Reproductive Rights are Still Human Rights—Even if the Trump Administration Won’t Say So

The Country Report on Human Rights Practices (CRHRP), compiled and submitted to Congress every year by the State Department, provides a detailed account of the status of human rights policies around the world. But the 2018 report—the first to be released under the Trump Administration—was missing something. This year, the CRHRP didn’t include coverage of reproductive health and rights.

In 2012, then-Secretary of State Hillary Clinton added to the CRHRP a designated section on reproductive rights, requiring the department to evaluate abortion access, contraception and maternal and child health overseas and include their data in the final report. Under Clinton’s leadership and in the years that followed, the CRHRP provided a well-rounded overview of women’s reproductive rights across the globe—including information on whether the general population is able to freely practice their reproductive rights, existing policies affecting or pertaining to reproductive rights in that country and any barriers, threats, concerns or failures to uphold reproductive rights by state governments.

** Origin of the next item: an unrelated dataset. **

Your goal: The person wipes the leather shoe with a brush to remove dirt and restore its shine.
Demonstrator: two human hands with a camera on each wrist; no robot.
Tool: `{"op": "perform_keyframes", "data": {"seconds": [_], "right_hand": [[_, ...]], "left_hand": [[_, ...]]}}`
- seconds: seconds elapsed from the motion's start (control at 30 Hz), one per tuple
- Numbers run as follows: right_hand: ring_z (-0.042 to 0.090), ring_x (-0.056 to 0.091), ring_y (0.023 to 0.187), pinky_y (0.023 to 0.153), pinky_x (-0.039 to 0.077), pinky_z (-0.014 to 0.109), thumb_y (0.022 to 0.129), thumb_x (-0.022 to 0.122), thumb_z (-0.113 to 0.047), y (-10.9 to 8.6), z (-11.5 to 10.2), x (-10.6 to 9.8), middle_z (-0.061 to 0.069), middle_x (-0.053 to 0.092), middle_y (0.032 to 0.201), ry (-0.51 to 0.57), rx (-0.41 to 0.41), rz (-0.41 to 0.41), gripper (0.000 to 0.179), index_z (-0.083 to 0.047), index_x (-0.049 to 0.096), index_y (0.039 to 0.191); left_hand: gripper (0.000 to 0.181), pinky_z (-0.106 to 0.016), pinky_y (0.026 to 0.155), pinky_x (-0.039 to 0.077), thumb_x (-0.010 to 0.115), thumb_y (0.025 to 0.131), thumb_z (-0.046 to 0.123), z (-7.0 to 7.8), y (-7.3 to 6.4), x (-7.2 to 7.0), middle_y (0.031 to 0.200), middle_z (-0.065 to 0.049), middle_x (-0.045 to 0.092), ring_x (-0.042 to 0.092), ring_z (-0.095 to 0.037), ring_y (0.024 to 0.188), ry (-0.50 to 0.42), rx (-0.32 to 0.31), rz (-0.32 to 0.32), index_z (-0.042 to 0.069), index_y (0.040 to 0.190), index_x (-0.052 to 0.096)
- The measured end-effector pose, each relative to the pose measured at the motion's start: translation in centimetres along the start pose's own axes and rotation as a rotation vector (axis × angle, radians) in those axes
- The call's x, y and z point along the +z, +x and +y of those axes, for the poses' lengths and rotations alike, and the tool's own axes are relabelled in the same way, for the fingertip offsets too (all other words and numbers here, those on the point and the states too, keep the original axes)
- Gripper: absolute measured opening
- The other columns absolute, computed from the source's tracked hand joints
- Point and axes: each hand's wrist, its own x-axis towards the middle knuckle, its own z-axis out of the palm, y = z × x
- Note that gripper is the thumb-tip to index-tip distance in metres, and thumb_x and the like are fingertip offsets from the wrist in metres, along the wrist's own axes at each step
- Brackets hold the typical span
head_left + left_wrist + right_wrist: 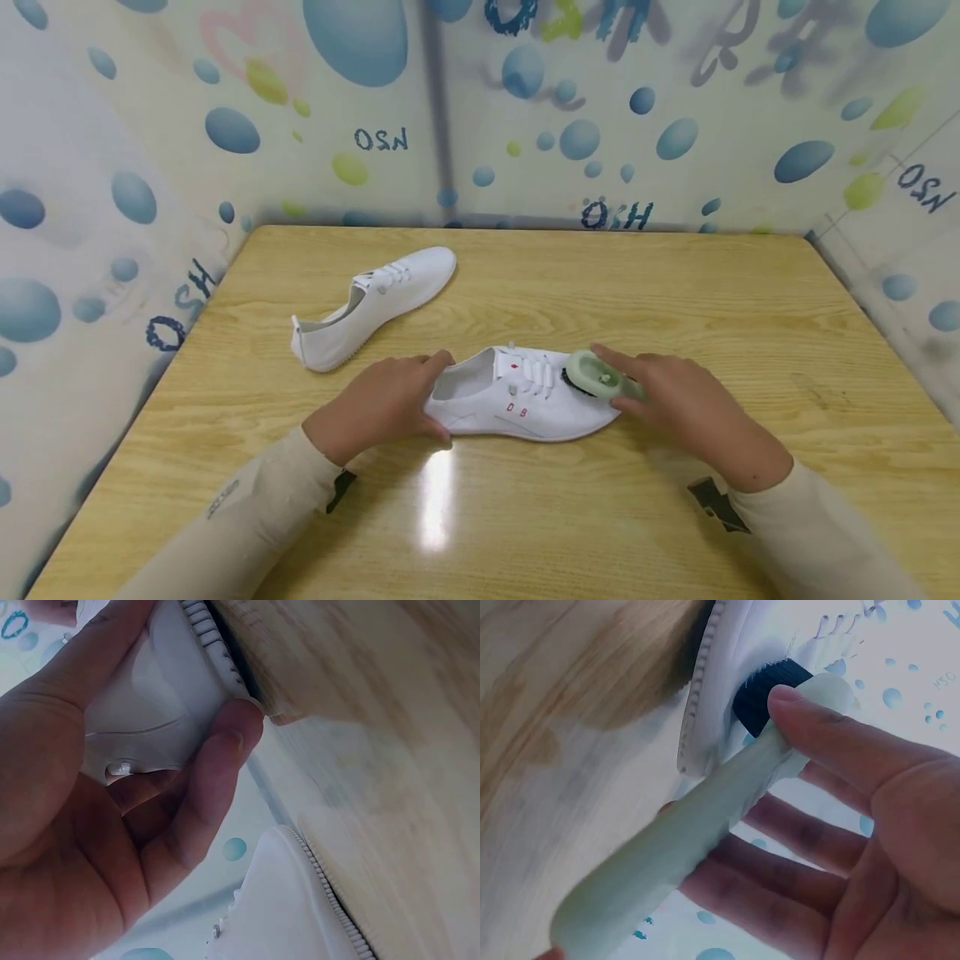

Now, for the first time in six years, the report doesn’t include any detailed information on the status of global reproductive rights—except for one section titled “coercion in population control,” which harkens back to earlier claims by the administration that the United Nations Population Fund (UNFPA), which lost $32.5 million in funding from the U.S. under Trump’s leadership, participates in coercive abortion policies and forced sterilizations in tandem with the Chinese government. That wasn’t true then, and evidently is not true now—seeing as this new section in the report affirms that “there were no reports of coerced abortion, involuntary sterilization or other coercive population control methods.”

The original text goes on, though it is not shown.